SQL Server 2012 – Good Strategy for Big Tables and Archiving

sql serversql-server-2012vldb

I have a table with roughly ~500,000 rows a day getting added into it. The database supports an OLTP system. The make up of it is a bit like this:

create table Stuff 
(StuffID int identity not null primary key,  
ValueA decimal(18,4) not null,   
ValueB decimal(18,4) not null,  
ValueC decimal(18,4) not null,   
ValueD decimal(18,4) not null,  
StuffName varchar(10) not null,   
Created datetime not null default(getdate())  )

I have a covering index on it because of the type of queries that run on it.
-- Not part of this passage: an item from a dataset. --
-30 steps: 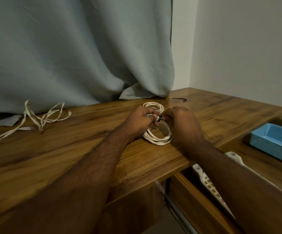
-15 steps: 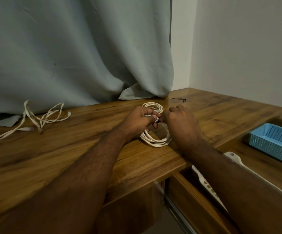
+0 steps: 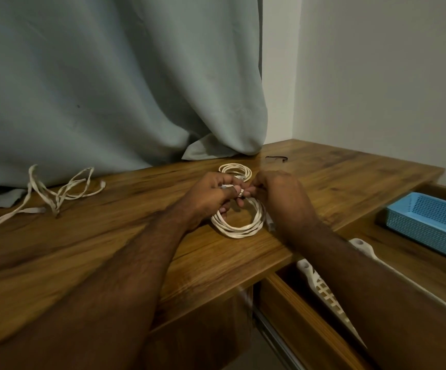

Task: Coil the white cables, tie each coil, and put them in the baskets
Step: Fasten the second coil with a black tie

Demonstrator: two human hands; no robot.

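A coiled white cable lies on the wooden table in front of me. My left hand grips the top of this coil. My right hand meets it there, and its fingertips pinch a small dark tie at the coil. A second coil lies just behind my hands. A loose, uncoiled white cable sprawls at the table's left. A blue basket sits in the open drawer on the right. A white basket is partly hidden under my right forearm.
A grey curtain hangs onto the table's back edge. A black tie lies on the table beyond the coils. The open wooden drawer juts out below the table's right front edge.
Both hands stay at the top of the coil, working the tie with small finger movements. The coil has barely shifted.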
Generally, I'm only working with the current day's data. Very few of my queries are targetting the primary key. I've been considering moving the clustered index off of the primary key and onto the Created (datetime) column because so much of my querying is based on that, and I usually want the resultsets in chronological order.

I'd like to keep everything in one table because from a functional standpoint I have no reason to move it, but I'm worried that by not having an archive strategy of some type that eventually I'll have "too many" rows in there. In five years I should have one billion records, which maybe isn't a big deal considering the relatively small data size of my table.

Boiled down: for a small data sized table with 500K rows getting added per day, is there any particular strategy I should look towards? Will I encounter a general slowdown because of size, or is there really nothing to worry about?

Best Answer

Hopefully with that size you are on Enterprise edition? If not, good luck :) (just kidding see bottom of answer)

If you are on Enterprise, I would suggest looking into partitioning. This has saved my butt a time or two when dealing with this same kind of scenario. Create your partitions on the date field and you will have to best determine how big you want those partitions. I have done one partition per day and I've also done one partition per month. It all depends on how much history you need (remember you only get a set limit on the number of partitions per table).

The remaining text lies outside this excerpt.